* **Task to complete**: Print the lines in the listing below that fall between the line with "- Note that" and the line with "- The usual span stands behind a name", those two lines included, exactly as they stand and with nothing else.

======

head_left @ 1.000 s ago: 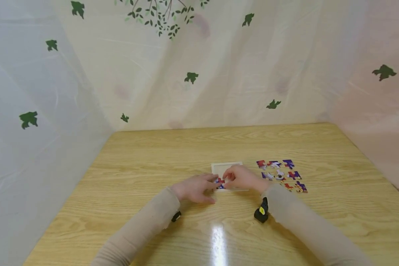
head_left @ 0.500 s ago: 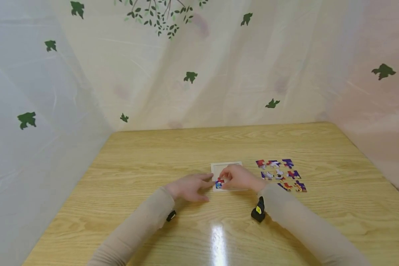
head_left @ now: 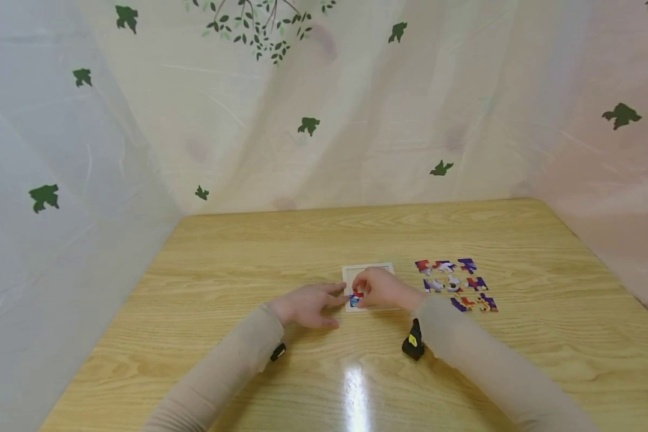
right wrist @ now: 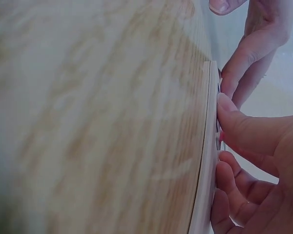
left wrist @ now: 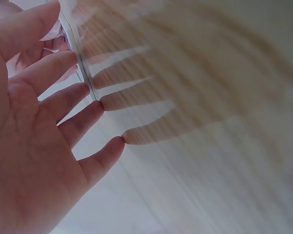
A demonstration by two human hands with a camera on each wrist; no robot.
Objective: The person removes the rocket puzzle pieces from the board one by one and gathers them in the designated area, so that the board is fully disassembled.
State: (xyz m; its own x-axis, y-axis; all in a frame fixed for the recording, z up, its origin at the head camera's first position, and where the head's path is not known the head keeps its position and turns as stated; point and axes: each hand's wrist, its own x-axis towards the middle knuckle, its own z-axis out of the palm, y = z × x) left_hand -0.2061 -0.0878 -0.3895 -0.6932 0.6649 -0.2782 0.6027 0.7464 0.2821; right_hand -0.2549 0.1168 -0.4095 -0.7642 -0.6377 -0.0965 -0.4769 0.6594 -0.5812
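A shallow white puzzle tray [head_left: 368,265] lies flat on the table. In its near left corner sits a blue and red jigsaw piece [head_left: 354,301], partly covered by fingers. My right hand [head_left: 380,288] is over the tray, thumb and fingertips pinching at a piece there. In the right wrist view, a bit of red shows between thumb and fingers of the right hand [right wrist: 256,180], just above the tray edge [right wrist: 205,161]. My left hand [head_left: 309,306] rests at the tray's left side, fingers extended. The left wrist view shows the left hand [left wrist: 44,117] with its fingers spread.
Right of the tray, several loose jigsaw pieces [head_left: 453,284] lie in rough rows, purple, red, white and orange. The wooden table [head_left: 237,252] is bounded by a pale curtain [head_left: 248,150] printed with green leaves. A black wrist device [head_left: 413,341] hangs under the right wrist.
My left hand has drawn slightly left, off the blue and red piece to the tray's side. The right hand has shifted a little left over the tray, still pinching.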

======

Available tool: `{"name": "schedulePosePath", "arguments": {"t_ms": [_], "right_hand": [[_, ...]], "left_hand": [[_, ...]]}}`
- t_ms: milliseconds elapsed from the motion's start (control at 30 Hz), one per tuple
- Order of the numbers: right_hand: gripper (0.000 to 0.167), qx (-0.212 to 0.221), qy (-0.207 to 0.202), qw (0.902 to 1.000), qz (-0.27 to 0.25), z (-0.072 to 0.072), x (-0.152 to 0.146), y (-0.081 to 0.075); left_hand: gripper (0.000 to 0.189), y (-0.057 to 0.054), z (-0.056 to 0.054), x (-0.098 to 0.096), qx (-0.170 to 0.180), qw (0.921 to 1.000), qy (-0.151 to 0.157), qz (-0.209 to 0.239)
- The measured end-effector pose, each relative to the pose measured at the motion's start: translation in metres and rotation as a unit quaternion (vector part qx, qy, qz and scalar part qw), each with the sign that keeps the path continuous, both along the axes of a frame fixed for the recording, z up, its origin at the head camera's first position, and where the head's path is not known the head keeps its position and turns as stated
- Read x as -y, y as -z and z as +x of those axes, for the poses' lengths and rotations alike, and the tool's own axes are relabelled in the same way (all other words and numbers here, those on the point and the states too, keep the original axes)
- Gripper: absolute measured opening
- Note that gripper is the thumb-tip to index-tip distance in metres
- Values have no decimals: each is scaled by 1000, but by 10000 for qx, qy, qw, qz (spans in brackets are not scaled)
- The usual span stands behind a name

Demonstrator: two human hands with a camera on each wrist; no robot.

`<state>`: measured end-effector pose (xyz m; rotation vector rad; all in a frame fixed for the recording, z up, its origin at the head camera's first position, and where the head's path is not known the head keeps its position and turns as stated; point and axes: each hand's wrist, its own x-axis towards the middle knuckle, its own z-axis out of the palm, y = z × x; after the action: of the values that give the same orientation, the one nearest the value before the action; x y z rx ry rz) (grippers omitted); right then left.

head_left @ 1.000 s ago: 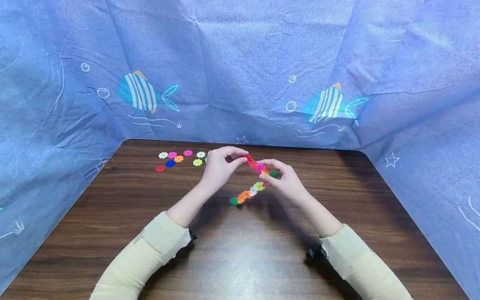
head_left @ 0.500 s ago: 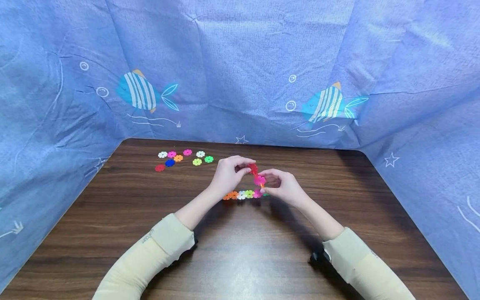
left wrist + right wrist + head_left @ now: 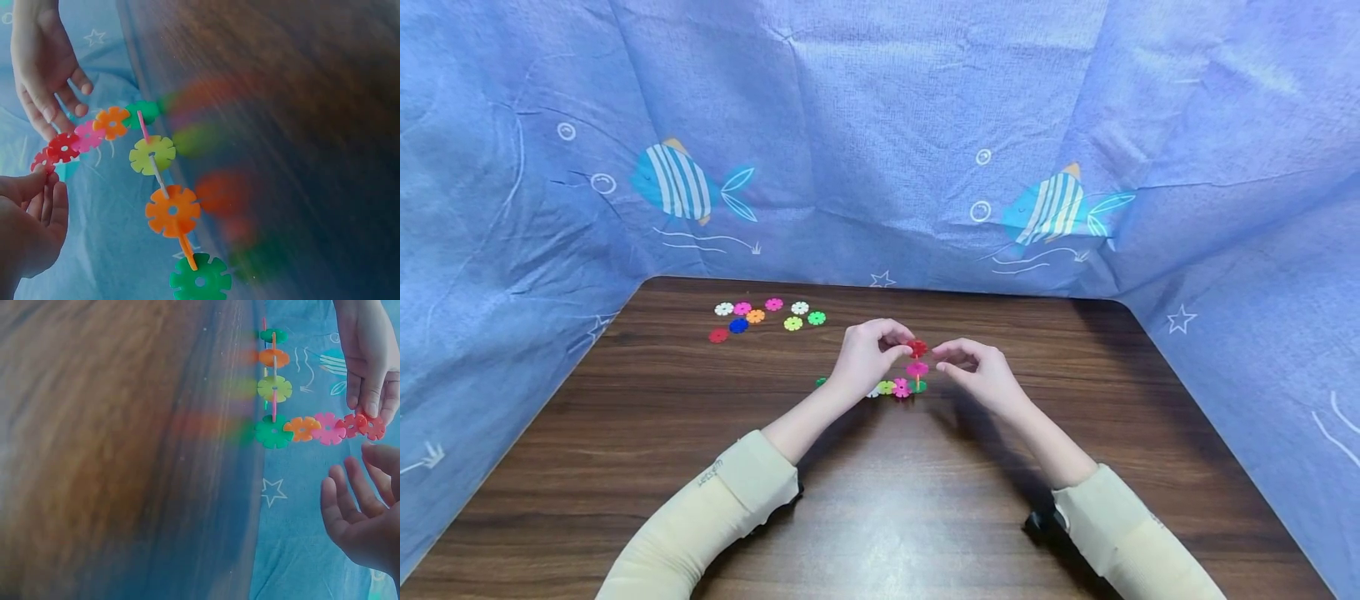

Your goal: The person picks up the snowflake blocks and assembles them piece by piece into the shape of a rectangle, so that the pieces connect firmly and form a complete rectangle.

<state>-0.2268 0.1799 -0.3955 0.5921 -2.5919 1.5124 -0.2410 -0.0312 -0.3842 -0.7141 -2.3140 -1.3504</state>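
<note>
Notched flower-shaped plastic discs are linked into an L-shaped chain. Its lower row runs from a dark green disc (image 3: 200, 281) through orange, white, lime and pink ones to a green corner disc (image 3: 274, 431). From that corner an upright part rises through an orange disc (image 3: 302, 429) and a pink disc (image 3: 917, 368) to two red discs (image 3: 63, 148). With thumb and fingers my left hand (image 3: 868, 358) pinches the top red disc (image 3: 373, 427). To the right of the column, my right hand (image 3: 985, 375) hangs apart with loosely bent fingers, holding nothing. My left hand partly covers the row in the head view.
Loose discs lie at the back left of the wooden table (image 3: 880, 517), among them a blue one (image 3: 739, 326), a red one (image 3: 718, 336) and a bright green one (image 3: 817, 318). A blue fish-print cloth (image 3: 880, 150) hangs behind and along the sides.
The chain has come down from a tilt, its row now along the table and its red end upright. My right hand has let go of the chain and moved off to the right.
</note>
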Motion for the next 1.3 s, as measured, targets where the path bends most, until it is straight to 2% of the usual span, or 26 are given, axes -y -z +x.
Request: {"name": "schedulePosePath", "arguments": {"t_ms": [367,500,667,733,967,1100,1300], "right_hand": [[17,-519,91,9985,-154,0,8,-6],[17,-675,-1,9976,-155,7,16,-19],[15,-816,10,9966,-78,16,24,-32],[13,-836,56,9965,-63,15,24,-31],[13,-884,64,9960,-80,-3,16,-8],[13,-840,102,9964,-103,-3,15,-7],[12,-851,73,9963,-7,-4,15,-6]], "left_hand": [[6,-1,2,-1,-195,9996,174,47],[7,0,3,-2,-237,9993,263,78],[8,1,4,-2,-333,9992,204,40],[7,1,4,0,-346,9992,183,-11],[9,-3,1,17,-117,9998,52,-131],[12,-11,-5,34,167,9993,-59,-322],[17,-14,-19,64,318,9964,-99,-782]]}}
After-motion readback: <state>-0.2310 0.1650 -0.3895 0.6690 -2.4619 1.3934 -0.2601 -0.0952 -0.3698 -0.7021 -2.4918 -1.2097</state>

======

* **Task answer**:
- Note that gripper is the thumb-tip to index-tip distance in metres
- Values have no decimals: each is scaled by 1000, but by 10000 for qx, qy, qw, qz (spans in brackets are not scaled)
- The usual span stands behind a name

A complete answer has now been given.